Because numerous problems surround efforts to stop the spread of the virus through isolation or treatment of infected persons, most prevention efforts focus on immunization of at-risk populations. Because of antigenic drift of the influenza virus, the vaccine is reformulated annually to contain inactivated antigens of the strains deemed most likely to cause infection in the coming year. Although efficacy of the vaccine varies widely with host and environmental factors, it is up to 90% effective in preventing disease among healthy, immunocompetent adults. Even among the elderly, it is approximately 60% effective in preventing hospitalizations. Adverse reactions are mild, with 10% to 64% experiencing limited local reactions (soreness or redness) but other symptoms (including fever, myalgia, headache, or fatigue) occurring no more often than with placebo.

Whereas 40% to 50% of hospitalizations and 90% of deaths occur in patients over 65 years old, studies have also demonstrated increased risk of complications in younger patients residing in long-term care facilities; those with chronic diseases, such as asthma; and pregnant women. Efficacy is maximized if the vaccine is administered 2 weeks before exposure to the virus. The Centers for Disease Control (CDC) identified at-risk populations for the 2003 to 2004 influenza season ( Table 1 ), eliminating the previously accepted tiered fashion of vaccination prioritization.

Women in their second and third trimesters of pregnancy have an increased risk of influenza-related complications including pneumonia and a 4-fold risk of hospitalization.

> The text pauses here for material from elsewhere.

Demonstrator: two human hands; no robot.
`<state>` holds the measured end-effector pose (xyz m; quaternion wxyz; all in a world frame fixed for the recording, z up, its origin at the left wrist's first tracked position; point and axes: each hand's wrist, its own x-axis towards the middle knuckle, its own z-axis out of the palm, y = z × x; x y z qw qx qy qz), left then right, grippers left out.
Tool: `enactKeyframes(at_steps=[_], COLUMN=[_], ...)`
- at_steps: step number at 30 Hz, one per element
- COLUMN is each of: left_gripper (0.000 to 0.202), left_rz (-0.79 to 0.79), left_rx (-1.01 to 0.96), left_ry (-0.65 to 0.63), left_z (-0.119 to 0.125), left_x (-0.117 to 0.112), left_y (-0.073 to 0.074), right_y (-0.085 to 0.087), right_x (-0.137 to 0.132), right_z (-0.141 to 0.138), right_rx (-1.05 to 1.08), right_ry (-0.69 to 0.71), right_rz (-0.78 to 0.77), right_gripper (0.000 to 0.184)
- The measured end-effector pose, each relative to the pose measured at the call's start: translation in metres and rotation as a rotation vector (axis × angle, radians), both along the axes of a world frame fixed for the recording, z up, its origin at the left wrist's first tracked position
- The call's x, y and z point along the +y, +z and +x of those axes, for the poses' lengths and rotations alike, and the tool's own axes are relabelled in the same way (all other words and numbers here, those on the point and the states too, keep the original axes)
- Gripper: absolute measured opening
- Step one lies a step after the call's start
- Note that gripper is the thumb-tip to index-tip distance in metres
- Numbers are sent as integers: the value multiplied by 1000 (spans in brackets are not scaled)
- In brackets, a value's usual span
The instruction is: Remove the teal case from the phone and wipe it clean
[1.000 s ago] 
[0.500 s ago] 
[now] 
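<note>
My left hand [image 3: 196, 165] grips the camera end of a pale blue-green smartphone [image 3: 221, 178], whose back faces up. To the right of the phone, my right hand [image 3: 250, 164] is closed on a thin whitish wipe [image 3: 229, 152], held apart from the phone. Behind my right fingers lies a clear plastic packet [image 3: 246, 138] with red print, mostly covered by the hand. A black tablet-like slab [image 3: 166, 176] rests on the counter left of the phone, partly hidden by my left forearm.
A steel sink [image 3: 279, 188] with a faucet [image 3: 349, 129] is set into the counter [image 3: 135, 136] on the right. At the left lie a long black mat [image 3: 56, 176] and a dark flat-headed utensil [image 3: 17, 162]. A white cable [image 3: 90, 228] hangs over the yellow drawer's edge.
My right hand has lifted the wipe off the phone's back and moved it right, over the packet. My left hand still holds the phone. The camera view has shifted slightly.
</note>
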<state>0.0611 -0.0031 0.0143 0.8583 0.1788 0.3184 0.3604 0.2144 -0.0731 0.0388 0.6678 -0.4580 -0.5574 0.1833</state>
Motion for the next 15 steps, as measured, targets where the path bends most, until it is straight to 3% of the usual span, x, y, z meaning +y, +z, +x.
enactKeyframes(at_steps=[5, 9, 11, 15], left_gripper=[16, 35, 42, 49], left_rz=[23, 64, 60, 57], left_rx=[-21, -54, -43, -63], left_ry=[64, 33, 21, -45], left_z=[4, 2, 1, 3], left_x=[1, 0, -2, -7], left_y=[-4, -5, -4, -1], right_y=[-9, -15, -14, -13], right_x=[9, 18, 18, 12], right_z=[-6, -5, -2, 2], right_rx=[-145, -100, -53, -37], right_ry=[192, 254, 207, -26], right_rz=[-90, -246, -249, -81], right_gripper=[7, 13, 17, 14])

Because these hospitalization rates are comparable with those of non-pregnant women with high-risk medical conditions, the CDC has adopted similar guidelines regarding vaccination for both groups. Women who will be in the second or third trimester during influenza season and all pregnant women with additional high-risk medical conditions should receive vaccination in the fall. Some advocate avoidance of vaccination during the first trimester and instead vaccinate during preconception planning or after 14 weeks' gestation. The first trimester poses no significant increase from baseline in the risk of influenza-related complications, and routine administration of any vaccine during this time may prompt anecdotal association with naturally occurring spontaneous miscarriage. Adverse effects from influenza vaccination are uncommon. Localized soreness is frequently noted; infrequent mild symptoms, such as fever, malaise, and myalgias, are reported with frequency similar to that of placebo injection. These symptoms usually occur after the initial vaccination and last only 1 to 2 days. Breast-feeding is not a contraindication to vaccination.

Despite publication of these guidelines, rates of vaccination among high-risk patients remain low. Many possible explanations exist for this discrepancy, including vaccine unavailability, logistic concerns, poor reimbursement, fear of side effects, and lack of adequate patient or physician education. This survey tool was designed to assess physicians' individual practice styles and awareness of CDC recommendations for influenza vaccination during pregnancy. It is our hope that by characterizing the understanding and application of current knowledge to patient care, obstacles can be identified, and more effective interventions can be designed to increase rates of vaccination among pregnant women in the community.